Ganz anders die in einem schlichten schwarzen Kleid auftretende Frau Westbroek. Sie beglückt nicht nur mit ihrem nuancenreichen Sopran. Auch schauspielerisch gewinnt sie die Herzen. In Mimik und Gestik stellt sie die von ihrem Mann Erniedrigte ebenso glaubwürdig dar wie die glückstrahlende oder verängstigte Frau. Wie anrührend bringt sie, des noch unerkannten Bruders Stimme lauschend, das „mich dünkt, ihren Klang hört’ ich als Kind…“
Die Bösen haben es bekanntlich immer leichter. Der smarte Mikhail Petrenko als Hunding punktet mit viriler Ausstrahlung, bösartiger Attitüde und einem ebenso bösartigen Bass. Dieser gertenschlanke Sänger stürmt ins Geschehen und beweist Bühnenpräsenz plus Stimmgewalt. Ein Volltreffer.

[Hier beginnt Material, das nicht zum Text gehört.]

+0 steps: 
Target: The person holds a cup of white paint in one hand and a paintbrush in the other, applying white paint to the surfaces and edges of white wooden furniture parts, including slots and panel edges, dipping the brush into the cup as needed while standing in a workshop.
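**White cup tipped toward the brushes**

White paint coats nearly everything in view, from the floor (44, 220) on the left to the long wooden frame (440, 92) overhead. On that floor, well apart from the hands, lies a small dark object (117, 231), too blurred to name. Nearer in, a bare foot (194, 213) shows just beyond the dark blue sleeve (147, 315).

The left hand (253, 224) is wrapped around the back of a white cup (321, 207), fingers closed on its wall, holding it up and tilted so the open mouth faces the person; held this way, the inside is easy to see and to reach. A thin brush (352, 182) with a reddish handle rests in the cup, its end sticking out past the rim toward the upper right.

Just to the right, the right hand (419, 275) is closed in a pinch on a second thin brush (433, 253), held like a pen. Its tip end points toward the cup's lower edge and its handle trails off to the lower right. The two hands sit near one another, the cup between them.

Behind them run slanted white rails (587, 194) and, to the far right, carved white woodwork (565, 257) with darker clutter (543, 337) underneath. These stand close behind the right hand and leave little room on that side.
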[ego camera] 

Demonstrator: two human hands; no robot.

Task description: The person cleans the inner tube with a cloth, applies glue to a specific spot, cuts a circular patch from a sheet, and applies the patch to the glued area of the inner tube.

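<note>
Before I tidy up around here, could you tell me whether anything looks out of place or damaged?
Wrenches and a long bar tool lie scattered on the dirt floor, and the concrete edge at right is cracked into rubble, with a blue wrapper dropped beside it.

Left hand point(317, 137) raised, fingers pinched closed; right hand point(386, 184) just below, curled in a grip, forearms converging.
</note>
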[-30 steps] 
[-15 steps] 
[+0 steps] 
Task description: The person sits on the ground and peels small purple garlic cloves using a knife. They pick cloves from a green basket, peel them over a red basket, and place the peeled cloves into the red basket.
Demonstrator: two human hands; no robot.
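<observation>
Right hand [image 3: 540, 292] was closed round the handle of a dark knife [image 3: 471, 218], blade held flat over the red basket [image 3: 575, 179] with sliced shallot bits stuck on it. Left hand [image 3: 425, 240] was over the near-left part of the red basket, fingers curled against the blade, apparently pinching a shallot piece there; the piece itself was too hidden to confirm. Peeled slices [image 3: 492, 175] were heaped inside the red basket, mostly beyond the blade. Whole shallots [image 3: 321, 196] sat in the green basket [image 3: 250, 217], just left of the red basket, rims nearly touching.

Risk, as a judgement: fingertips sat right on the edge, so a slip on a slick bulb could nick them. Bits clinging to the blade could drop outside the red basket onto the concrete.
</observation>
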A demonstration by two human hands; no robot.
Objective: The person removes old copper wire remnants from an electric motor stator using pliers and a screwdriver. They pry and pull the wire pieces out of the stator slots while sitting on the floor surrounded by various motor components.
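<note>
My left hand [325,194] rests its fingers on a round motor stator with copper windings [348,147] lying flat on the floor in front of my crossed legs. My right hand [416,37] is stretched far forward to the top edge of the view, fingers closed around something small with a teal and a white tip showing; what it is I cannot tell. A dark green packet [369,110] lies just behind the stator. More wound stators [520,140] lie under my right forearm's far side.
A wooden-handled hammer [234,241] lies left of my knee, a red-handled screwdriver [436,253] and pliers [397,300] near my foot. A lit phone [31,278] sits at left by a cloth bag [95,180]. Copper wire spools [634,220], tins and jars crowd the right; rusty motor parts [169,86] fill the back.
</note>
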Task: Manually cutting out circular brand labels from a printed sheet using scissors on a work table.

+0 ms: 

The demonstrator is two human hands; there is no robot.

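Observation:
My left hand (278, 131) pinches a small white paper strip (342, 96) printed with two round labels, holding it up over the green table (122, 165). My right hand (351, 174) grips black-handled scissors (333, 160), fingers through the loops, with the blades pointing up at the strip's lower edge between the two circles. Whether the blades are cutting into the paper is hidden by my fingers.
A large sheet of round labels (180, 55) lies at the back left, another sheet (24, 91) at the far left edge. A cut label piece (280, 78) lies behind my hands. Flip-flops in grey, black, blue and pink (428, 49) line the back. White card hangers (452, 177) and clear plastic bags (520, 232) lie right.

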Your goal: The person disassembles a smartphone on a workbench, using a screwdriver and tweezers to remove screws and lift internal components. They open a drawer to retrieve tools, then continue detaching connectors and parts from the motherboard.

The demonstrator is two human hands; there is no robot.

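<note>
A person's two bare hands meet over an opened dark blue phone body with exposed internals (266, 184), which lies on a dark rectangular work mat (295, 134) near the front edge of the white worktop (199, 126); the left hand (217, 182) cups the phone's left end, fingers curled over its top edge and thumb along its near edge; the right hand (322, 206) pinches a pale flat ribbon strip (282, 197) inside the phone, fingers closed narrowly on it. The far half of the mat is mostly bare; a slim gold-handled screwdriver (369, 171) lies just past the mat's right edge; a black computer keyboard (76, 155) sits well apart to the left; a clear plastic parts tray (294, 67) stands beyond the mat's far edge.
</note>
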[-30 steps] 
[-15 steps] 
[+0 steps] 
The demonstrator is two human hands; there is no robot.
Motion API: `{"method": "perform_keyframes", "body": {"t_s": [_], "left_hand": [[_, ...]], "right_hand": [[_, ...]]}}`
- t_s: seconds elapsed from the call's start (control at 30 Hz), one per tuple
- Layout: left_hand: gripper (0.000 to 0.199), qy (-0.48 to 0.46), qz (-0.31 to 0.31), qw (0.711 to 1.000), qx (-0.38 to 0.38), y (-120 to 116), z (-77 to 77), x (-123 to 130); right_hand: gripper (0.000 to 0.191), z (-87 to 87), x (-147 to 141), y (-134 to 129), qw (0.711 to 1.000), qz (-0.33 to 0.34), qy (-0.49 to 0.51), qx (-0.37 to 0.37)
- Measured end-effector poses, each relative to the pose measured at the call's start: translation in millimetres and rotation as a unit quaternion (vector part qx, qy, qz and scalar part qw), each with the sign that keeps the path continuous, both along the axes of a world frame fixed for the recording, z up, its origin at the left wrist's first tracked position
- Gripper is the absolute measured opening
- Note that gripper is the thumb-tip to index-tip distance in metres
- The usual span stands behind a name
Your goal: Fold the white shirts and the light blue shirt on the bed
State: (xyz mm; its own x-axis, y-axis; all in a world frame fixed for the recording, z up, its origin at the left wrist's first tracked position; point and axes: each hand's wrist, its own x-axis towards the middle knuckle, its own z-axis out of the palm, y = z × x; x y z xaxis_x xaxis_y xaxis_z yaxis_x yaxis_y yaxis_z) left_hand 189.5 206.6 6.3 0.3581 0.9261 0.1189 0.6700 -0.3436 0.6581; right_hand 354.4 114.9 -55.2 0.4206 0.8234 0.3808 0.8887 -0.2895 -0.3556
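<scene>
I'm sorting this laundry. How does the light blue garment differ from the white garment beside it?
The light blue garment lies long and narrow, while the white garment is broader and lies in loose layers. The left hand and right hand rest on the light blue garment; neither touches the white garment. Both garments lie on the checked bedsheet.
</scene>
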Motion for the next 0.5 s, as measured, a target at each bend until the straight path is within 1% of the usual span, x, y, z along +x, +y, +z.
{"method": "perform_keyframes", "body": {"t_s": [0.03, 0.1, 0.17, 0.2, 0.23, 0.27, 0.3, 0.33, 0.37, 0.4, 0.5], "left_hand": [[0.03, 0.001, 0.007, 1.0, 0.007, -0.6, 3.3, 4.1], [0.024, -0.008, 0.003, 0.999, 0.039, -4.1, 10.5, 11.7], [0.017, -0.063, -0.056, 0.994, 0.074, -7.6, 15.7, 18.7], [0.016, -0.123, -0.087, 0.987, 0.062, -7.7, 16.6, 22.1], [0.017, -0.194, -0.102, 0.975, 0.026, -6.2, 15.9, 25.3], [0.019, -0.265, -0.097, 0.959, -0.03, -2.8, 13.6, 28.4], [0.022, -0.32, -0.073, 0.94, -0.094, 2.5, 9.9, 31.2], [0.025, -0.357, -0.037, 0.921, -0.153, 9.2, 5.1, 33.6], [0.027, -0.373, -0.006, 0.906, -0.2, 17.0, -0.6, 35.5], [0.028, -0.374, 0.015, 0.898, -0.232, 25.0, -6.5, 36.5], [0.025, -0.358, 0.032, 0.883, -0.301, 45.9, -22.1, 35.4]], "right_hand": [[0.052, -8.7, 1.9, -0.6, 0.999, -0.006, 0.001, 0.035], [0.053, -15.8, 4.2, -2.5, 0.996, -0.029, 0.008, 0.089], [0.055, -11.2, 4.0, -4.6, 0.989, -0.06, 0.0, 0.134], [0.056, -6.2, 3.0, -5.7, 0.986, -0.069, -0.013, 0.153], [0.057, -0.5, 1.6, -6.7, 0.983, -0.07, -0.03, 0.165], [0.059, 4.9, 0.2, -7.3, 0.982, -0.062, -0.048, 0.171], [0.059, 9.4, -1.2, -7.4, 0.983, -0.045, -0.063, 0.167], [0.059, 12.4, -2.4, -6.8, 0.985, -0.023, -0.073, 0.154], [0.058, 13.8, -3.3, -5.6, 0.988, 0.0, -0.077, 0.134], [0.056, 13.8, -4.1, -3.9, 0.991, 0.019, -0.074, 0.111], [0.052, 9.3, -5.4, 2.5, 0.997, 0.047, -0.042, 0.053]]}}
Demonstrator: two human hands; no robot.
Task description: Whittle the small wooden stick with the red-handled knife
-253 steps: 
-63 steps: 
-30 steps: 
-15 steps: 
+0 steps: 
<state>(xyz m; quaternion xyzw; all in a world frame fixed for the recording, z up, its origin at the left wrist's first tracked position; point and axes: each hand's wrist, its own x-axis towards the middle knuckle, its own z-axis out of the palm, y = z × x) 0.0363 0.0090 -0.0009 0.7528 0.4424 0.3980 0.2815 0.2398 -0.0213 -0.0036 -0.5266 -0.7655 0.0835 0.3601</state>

Aber einer stellt alle in den Schatten: der Norweger Terje Stensvold als Wotan. Mit echt väterlichem Stolz schaut er anfangs, amüsiert schmunzelnd, auf sein Lieblingskind Brünnhilde. Und um es gleich zu sagen: diese Rolle ist mit der zarten Evelyn Herlitzius, einer Kleinen im roten Mäntelchen, sehr passend besetzt.  Endlich mal keine überreife und übergewichtige Brünnhilde, sondern ein mutiges Mädelchen, das nicht trompetet, sondern ihren hellen Sopran klug kalkuliert einsetzt. In Stimme und Darstellung ist sie eine Kindfrau, doch selbst wenn das Orchester Fortissimo spielt, lässt sie sich nicht unterkriegen. Dann wird zwar ihr Organ etwas schärfer, doch das tut ihrer insgesamt erstaunlichen Leistung (und ihrer guten Artikulation!) keinen Abbruch.
Und wie deutlich zerbricht alsbald Wotans Forschheit und Frohsinn gegenüber seiner Frau Fricka, der Lilli Paasikivi mit schillerndem Mezzo unüberwindbare Zielstrebigkeit verleiht. Da wird der Gott zum Weichei, der wider besseres Wissen seinen geliebten Sohn opfert, nur um Frickas Gezeter zu beenden. Nie sah und hörte ich das besser.
Schließlich Wotans Wüten gegenüber Brünnhilde, die sich seinem Willen widersetzt hatte. Gekränkte Eitelkeit, perfekt dargeboten. „Immer auf die Kleinen,“ möchte man/frau dazu sagen. Auch die Philharmoniker dürfen in diesem 3. Akt in die Vollen gehen, das Blech gleißt, die Streicher brillieren.
Die farbig gekleideten Walküren (Heike Grötzinger, Joanna Porackova, Julianne Young, Andrea Baker, Eva Vogel, Anette Bod, Anna Gabler und Susan Foster) schleudern, weiter hinten stehend, ihr „Heiaha“ in den Saal. Ein richtiges Inferno tut sich da auf.

Terje Stensvold ficht das alles nicht an. Sein Bassbariton bleibt in den langen, Atem fordernden Monologen ausdrucksstark und voller Glanz, selbst wenn er in den Sprechgesang fällt. Evelyn Herlitzius hält ebenfalls Stand. Betont schüchtern beginnt sie, den Vater von der Richtigkeit ihres Tuns zu überzeugen. Ein Kammerspiel inmitten des allgemeinen Aufruhrs. Großartig.
Schließlich Wotans herzerweichender Abschied, sein resoluter Ruf nach Loge. Noch einmal blickt er voller Schmerz auf sein (angeblich) vom Feuer umlodertes Lieblingskind.
Rattle lässt nun den Stab sinken, verharrt längere Zeit regungslos und das Publikum mit ihm. Dann schreit ein Mann „danke“, andere rufen Bravo. Schließlich stehende Ovationen für diese ergreifende „Walküre“.